Productivity features

Keyboard shortcuts

Sequential keybindings: Some annotation schemes provide keybindings for selecting options. For tasks where there are at most 10 options, keybindings can be assigned sequentially by default. When defining your annotation scheme, set the sequential_key_binding field to True.

The first option will correspond to the “1” key, the second to the “2” key, …, the tenth to the “0” key.

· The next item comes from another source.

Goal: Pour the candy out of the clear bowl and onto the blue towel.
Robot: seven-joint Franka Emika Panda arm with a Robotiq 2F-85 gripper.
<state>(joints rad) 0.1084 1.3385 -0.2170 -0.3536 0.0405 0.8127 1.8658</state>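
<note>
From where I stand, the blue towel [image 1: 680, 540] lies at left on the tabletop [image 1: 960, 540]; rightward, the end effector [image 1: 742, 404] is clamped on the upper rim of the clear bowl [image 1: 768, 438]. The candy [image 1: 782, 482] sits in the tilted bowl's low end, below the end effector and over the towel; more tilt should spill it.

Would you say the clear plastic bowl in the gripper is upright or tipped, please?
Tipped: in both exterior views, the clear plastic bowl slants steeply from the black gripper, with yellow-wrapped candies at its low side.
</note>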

Custom keybindings: For greater control, custom keybindings can also be configured. In this case, pass in objects into the labels field of the annotation scheme. Each label object can take a key_value field specifying the key that corresponds to it.

For example,

 "annotation_schemes": [
     {
         "annotation_type": "multiselect",
         "labels": [
             {
               "name": "Option 1",
               "key_value": '1'
             },
             {
               "name": "Option 2",
               "key_value": '2'
              }
           ]
       }
]

Dynamic highlighting

Potato also includes randomized keyword highlights to aid in the annotation process. To enable dynamic highlighting, just provide a path to a tab-separated values file of keywords. The keywords file should have this format:

Word Label   Schema
good*        Negative        Sentiment
bad* Positive        Sentiment
terrible     Negative        Sentiment

Where the values in the Word column can be any valid regex, the value in the i p Label column corresponds to the selection label and the value in the Schema column corresponds to the annotation schema the label is listed under. A single keywords file can support multiple schemas.

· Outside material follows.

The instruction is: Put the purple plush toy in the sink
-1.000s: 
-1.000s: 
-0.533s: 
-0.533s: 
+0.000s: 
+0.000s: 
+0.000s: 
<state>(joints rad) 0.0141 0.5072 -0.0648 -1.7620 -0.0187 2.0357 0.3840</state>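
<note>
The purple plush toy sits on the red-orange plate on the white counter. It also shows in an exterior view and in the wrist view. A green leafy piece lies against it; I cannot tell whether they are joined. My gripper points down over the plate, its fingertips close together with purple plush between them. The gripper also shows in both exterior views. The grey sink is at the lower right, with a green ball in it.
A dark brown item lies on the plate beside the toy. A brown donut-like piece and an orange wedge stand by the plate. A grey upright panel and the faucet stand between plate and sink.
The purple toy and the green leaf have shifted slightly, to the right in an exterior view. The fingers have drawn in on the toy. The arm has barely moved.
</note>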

Provide the path to the keywords file as the value to the keyword_highlights_file key in the configuration file.

There is currently no way to specify the colors used through the configuration file.

Tooltips

For radio and multiselect question types, you have the option to add tooltips with more details about each response option. You can do this in two ways.

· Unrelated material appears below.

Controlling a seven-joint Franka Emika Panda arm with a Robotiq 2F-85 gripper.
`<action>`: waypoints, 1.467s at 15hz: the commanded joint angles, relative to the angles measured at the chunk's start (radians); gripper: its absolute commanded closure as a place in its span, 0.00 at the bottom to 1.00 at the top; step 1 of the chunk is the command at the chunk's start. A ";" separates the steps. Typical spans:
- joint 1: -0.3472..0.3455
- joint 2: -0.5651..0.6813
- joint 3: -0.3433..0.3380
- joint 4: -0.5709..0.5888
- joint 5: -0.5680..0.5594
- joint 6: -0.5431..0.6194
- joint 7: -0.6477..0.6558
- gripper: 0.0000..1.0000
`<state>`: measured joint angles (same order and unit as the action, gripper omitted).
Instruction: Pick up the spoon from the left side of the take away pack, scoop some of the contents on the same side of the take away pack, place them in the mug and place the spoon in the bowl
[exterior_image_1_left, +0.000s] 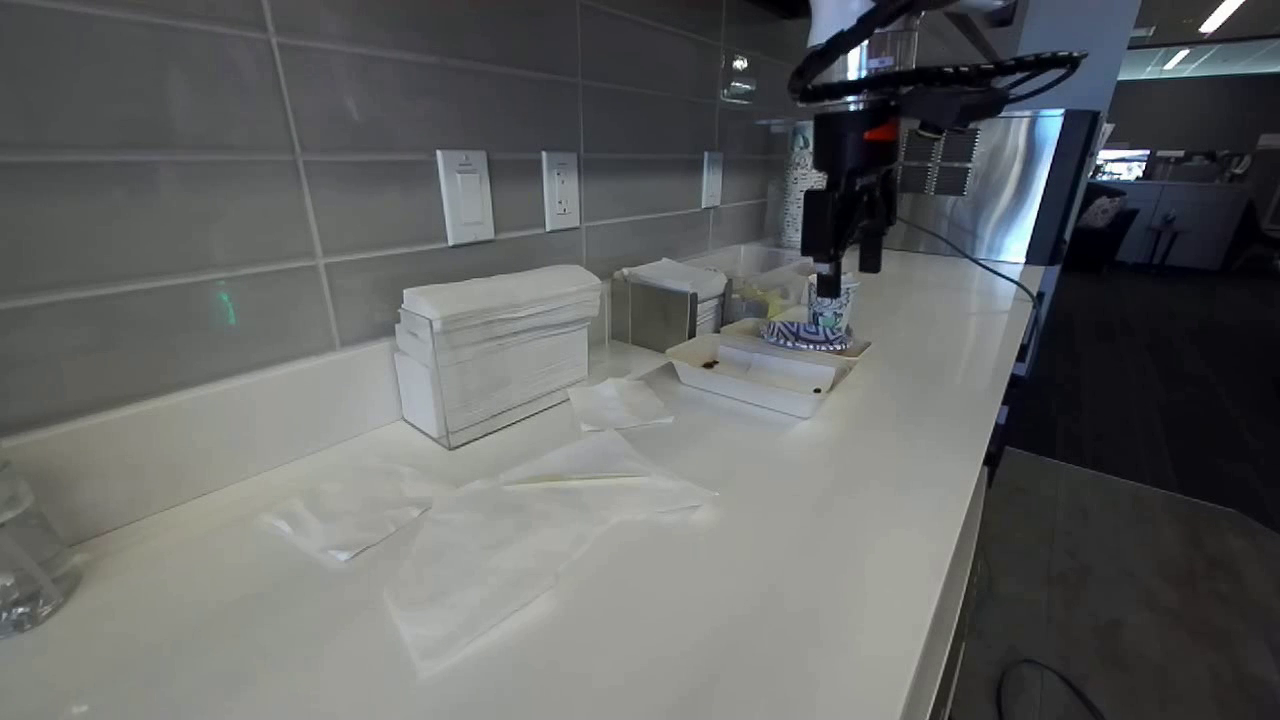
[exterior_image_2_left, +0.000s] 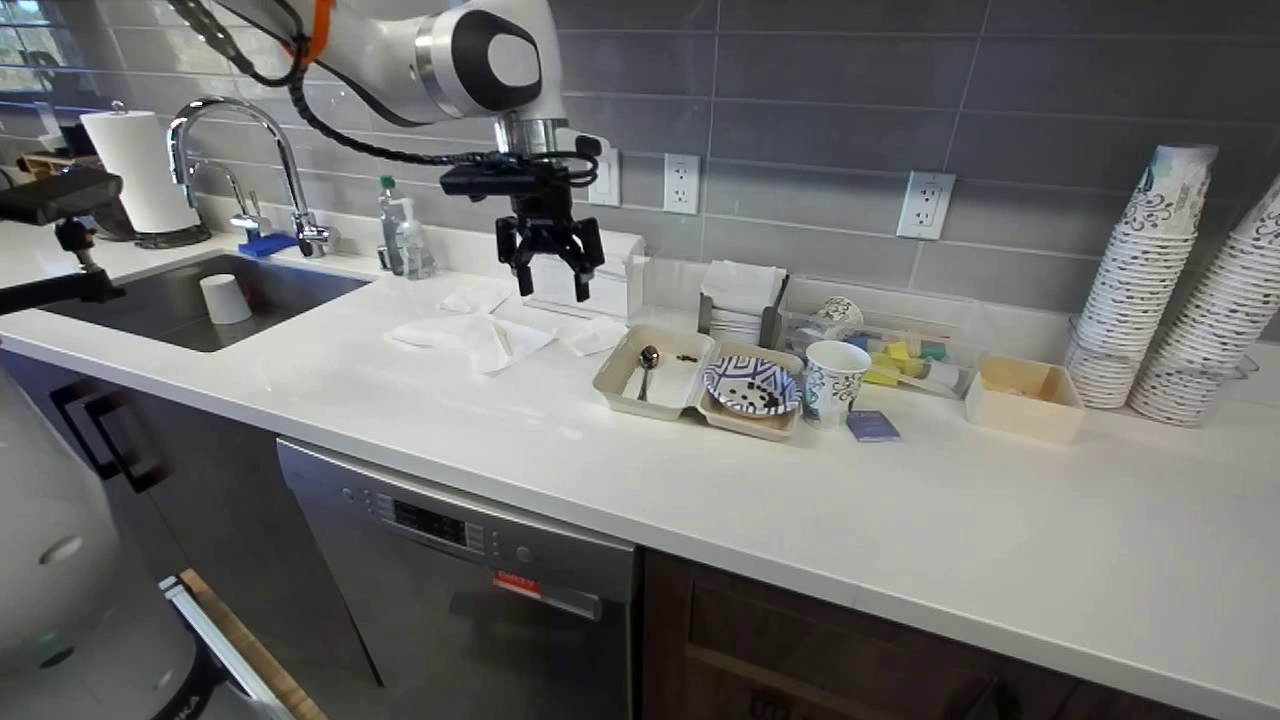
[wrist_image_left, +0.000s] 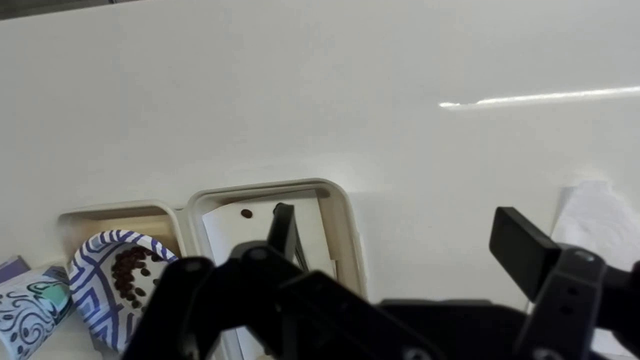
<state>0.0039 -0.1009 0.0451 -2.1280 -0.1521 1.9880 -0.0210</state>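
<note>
In an exterior view the spoon (exterior_image_2_left: 648, 362) lies in the left half of the take away pack (exterior_image_2_left: 640, 407), with a few dark beans (exterior_image_2_left: 687, 358) beside it. A blue-patterned paper bowl (exterior_image_2_left: 735, 370) sits in the right half and holds more dark beans. Just right of the pack stands the mug (exterior_image_2_left: 833, 385), upright. My gripper (exterior_image_2_left: 553, 285) hangs well above the counter, left of the pack, its jaws wide apart and holding nothing. In the wrist view the gripper (wrist_image_left: 400, 240) spans bare counter at the pack's edge. One finger (wrist_image_left: 283, 227) covers most of the spoon there.
Loose napkins (exterior_image_2_left: 470, 335) lie left of the pack. Behind it stand a napkin holder (exterior_image_2_left: 742, 300) and a clear bin (exterior_image_2_left: 910, 370) of packets. A purple packet (exterior_image_2_left: 873, 426), a small box (exterior_image_2_left: 1025, 405) and tall cup stacks (exterior_image_2_left: 1150, 270) stand farther right. The sink (exterior_image_2_left: 180, 310) is at the left.
</note>
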 joint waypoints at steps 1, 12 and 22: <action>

Option 1: you can enter plaintext in the tooltip field and the unformatted text will display when you hover your mouse over the response option.

 "annotation_schemes": [
 {
      "annotation_type": "multiselect",
      "name": "Question",
      "labels": [
          {
            "name": "Label 1",
            "tooltip": "lorem ipsum dolor",
          },
      ]
 },
]

Option 2: you can create an HTML file with formatted text (e.g., bold, unordered list), and pass the path to the html file to the tooltip_file field. The formatted text will display when you hover your mouse over the response option.

 "annotation_schemes": [
 {
      "annotation_type": "multiselect",
      "name": "Question",
      "labels": [
          {
            "name": "Label 1",
            "tooltip_file": "config/tooltips/label1_tooltip.html"
          },
      ]
 },
]

Active learning

Active learning can be enabled and configured by providing the active_learning_config key to the configuration file. See below for a basic example of the active learning configuration.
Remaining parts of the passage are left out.